The deliverable of this phase is the pipeline, not a particular tool. The pipeline is:

push to andrelair-platform/platform-demo
    │
    ▼
GitHub Actions
    │  go test ./...
    │  buildx → push to ghcr.io/andrelair-platform/platform-demo:<git-sha>
    │  GitHub Contents API → bump image tag in
    │     andrelair-platform/minicloud-gitops/manifests/platform-demo/00-deployment.yaml
    ▼
ArgoCD (Phase 12)
    │  detects gitops change within ~3 min
    │  reconciles: pulls new image from ghcr.io (with imagePullSecret)
    │  rolling restart
    ▼
http://platform-demo.10.0.0.200.nip.io/ returns the new git SHA

End-to-end demo verified: a code change pushed to main shows up in the live /version response within ~3 minutes.

Why GitHub Actions, not GitLab or Gitea

The original 22-phase plan called for installing GitLab as a self-hosted Git+CI host. We deliberately deferred that for two reasons:

GitHub already exists and works. The andrelair-platform org hosts five repos (docs, ansible, opentofu, gitops, platform-demo). GitHub Actions runs free CI on public repos. Adding a second Git host adds sync burden and provides nothing GitHub doesn't already do better.
GitLab CE costs ~6 GiB RAM + 30 GiB disk on a 48 GiB cluster. That's real headroom for upcoming phases (Vault, Keycloak, data layer).

The senior architectural call: self-host services that benefit from being on-prem (registry, monitoring, identity), use SaaS for services where managed alternatives are mature and free. Phase 7 already proved we can self-host a registry (Harbor) — we don't need to also self-host the Git host.

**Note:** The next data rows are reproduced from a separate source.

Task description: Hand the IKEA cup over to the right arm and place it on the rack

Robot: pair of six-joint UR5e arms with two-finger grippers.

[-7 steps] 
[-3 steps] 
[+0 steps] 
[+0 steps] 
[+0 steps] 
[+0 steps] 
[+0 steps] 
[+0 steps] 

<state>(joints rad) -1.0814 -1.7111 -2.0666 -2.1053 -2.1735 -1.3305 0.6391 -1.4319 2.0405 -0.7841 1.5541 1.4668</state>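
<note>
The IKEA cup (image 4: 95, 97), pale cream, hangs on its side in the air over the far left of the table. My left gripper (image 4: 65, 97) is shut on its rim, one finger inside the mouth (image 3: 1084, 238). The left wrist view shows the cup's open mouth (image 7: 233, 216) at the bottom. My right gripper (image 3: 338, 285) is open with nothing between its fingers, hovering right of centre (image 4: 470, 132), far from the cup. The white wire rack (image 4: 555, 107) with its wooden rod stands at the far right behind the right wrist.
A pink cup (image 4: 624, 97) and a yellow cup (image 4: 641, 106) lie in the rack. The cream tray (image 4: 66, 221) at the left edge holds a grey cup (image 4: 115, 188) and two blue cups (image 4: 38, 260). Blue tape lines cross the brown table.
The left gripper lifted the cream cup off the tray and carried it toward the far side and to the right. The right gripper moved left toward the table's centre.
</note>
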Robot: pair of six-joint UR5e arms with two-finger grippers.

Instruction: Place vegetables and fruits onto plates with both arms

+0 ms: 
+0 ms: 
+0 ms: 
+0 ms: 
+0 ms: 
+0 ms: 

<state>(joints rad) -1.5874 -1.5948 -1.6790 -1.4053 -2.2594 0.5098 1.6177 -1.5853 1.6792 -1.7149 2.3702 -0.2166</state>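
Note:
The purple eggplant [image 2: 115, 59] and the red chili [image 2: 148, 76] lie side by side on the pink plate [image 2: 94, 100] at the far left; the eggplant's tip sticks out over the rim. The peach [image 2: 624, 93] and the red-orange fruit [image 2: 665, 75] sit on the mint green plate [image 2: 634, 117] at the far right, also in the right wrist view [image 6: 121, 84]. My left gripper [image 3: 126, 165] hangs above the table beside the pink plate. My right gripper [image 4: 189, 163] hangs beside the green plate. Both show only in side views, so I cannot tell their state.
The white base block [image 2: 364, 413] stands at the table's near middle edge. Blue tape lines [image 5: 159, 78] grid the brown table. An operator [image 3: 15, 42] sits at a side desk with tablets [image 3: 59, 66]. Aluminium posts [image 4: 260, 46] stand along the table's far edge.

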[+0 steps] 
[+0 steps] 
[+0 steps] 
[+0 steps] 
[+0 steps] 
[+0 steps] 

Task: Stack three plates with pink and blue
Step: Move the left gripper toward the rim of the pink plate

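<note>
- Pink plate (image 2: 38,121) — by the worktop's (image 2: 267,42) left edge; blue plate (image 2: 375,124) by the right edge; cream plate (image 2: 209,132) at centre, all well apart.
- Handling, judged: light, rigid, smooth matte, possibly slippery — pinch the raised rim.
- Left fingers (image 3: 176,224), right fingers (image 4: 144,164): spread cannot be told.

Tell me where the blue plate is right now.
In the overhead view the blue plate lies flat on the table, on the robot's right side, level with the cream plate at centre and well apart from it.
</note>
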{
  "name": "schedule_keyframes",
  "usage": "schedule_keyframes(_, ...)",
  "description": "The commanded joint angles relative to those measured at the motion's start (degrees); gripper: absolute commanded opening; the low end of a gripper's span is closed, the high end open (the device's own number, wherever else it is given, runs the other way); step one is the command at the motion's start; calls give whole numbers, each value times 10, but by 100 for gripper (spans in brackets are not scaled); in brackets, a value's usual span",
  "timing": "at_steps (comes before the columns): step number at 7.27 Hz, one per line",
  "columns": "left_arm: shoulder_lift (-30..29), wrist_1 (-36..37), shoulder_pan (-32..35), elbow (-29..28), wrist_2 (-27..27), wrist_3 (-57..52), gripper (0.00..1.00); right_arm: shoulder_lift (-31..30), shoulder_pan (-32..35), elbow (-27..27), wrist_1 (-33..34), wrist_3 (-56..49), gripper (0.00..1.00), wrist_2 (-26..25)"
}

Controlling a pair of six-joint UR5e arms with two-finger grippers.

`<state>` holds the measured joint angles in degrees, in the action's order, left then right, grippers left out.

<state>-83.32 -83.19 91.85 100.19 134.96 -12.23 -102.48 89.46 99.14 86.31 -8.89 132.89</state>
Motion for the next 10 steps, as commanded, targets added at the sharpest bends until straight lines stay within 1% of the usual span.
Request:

The portfolio story is stronger with this deliberate choice than with "installed GitLab because the original plan said so."

If a future phase legitimately needs on-prem Git (e.g., a regulated industry demo where code can't leave premises), revisit then.

Why ghcr.io, not Harbor

Phase 7's documentation already covered this: kubelet can't pull from harbor.10.0.0.200.nip.io due to a known k3s /v2-suffix mirror URL issue. The fix arrives in Phase 15 with TLS. Until then, ArgoCD-deployed pods need an image source the cluster can pull from — which means public-facing registries.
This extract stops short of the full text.